◆ **What is needed**: Each line of the entries, from the first to the line containing "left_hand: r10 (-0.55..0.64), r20", is to be transcribed exactly as it stands; include no other lines.

+ + + +

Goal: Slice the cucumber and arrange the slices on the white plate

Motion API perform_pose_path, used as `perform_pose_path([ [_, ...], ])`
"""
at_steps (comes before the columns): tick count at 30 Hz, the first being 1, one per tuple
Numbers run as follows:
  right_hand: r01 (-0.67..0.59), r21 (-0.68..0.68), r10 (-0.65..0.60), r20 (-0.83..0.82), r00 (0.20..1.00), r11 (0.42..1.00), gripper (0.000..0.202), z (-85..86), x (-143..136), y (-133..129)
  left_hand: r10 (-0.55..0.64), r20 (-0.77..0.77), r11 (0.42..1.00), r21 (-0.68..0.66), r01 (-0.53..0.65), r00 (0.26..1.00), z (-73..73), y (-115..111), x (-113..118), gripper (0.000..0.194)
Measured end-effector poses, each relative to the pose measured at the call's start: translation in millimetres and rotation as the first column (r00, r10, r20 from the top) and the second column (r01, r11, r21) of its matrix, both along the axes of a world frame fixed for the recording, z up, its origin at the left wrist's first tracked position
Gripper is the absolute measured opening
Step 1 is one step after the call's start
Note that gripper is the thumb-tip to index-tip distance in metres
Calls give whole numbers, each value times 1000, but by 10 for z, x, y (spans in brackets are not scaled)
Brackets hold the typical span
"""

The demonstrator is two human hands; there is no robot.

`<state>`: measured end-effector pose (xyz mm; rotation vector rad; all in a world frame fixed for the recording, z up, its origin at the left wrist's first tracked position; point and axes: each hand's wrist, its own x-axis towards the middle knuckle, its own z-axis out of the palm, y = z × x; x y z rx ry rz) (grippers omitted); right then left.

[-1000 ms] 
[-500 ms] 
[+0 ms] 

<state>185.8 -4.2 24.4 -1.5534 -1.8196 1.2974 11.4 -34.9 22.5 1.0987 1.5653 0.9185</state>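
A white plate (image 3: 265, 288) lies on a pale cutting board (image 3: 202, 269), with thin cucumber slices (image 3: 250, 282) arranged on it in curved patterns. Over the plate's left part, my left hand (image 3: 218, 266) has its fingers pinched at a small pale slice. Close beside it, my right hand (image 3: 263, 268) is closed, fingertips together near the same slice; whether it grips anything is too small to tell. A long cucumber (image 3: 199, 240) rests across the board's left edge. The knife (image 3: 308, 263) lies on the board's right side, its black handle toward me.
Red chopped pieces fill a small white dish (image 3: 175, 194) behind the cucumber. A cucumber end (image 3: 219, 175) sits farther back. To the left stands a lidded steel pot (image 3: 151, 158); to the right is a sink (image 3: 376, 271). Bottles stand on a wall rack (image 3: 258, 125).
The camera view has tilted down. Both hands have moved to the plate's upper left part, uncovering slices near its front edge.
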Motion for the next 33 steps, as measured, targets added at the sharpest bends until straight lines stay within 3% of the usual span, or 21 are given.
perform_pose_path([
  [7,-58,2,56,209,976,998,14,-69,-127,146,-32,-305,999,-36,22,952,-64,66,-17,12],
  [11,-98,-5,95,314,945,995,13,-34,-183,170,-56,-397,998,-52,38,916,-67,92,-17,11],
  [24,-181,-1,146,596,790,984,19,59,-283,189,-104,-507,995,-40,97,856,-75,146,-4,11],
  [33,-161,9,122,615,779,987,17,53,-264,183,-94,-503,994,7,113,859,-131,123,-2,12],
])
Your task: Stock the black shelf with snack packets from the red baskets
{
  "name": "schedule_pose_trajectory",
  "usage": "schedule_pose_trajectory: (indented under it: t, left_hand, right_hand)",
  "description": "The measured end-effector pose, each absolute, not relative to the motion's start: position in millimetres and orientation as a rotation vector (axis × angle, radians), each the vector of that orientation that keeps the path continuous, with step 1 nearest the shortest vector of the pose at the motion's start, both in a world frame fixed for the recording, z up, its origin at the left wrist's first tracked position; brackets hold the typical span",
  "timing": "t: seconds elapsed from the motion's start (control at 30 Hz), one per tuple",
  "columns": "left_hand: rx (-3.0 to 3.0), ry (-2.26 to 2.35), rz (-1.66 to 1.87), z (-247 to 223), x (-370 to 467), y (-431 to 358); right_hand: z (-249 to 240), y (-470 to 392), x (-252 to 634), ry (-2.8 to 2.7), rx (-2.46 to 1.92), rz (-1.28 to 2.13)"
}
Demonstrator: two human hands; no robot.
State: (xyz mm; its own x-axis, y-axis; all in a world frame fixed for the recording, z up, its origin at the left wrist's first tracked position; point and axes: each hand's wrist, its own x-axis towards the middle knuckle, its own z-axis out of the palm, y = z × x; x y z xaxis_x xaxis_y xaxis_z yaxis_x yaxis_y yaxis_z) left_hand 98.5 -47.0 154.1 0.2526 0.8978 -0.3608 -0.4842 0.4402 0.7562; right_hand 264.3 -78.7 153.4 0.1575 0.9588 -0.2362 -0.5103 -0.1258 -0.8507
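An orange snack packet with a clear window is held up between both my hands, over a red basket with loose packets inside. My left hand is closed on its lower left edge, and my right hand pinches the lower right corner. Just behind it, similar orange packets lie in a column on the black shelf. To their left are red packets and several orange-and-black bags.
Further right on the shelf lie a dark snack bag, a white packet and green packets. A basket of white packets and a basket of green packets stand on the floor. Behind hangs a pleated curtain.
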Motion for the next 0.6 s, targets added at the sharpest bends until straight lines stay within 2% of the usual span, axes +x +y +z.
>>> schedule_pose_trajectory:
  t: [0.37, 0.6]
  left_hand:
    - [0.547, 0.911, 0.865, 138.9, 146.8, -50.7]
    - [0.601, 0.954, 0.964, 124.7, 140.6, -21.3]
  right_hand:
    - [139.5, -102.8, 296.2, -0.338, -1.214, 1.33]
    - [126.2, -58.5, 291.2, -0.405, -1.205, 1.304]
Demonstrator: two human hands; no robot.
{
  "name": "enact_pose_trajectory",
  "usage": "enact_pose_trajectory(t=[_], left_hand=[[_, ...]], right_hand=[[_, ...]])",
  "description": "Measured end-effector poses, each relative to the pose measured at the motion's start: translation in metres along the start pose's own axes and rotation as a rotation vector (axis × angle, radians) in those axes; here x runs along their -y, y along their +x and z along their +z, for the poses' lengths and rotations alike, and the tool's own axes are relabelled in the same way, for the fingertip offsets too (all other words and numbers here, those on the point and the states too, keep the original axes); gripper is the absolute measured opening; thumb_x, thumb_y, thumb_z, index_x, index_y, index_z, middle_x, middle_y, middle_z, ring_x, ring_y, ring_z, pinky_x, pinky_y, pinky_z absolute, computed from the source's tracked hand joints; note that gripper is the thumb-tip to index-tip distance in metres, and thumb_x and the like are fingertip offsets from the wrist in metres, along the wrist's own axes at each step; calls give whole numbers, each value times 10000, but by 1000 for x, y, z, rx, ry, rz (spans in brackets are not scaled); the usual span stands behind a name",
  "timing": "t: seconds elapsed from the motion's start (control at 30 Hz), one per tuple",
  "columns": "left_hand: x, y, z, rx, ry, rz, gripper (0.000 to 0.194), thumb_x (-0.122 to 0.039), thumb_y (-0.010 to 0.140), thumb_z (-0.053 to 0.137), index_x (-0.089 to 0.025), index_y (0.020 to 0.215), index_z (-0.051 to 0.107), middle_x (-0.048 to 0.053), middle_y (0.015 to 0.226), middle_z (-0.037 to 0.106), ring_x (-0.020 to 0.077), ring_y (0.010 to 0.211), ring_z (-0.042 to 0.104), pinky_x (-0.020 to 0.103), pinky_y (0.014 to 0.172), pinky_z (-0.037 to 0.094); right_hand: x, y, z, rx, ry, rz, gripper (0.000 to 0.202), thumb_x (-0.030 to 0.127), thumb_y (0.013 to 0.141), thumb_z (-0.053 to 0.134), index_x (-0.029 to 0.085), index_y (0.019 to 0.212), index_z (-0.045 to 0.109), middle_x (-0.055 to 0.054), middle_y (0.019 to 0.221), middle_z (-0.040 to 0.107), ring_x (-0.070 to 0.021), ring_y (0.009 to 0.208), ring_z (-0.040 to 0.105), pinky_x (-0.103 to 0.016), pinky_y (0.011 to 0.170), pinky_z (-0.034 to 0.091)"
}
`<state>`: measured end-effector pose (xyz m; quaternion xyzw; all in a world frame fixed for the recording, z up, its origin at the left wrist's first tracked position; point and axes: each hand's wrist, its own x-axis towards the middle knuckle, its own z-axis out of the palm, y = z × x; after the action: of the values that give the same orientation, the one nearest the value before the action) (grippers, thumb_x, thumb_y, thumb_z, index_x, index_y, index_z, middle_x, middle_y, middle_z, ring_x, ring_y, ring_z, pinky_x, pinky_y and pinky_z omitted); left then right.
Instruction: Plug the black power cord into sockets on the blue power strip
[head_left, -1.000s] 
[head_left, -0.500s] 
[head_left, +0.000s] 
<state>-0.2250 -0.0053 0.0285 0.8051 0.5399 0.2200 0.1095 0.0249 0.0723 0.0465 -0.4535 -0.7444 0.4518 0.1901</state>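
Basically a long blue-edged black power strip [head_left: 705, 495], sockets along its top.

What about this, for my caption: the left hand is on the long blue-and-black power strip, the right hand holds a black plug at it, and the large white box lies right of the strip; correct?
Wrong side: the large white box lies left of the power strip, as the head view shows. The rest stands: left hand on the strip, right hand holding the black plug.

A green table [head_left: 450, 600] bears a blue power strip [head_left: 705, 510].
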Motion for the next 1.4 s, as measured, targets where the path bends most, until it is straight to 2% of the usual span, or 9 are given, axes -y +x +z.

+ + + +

◆ **The completed task**:
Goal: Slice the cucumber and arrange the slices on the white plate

Motion API perform_pose_path, used as `perform_pose_path([ [_, ...], ])`
"""
at_steps (comes before the columns): tick count at 30 Hz, the first being 1, one per tuple
Numbers run as follows:
  right_hand: r01 (-0.67..0.59), r21 (-0.68..0.68), r10 (-0.65..0.60), r20 (-0.83..0.82), r00 (0.20..1.00), r11 (0.42..1.00), gripper (0.000..0.202), z (-85..86), x (-143..136), y (-133..129)
  left_hand: r10 (-0.55..0.64), r20 (-0.77..0.77), r11 (0.42..1.00), r21 (-0.68..0.66), r01 (-0.53..0.65), r00 (0.26..1.00), z (-73..73), y (-115..111), x (-113..118), gripper (0.000..0.194)

This exercise has now been finished.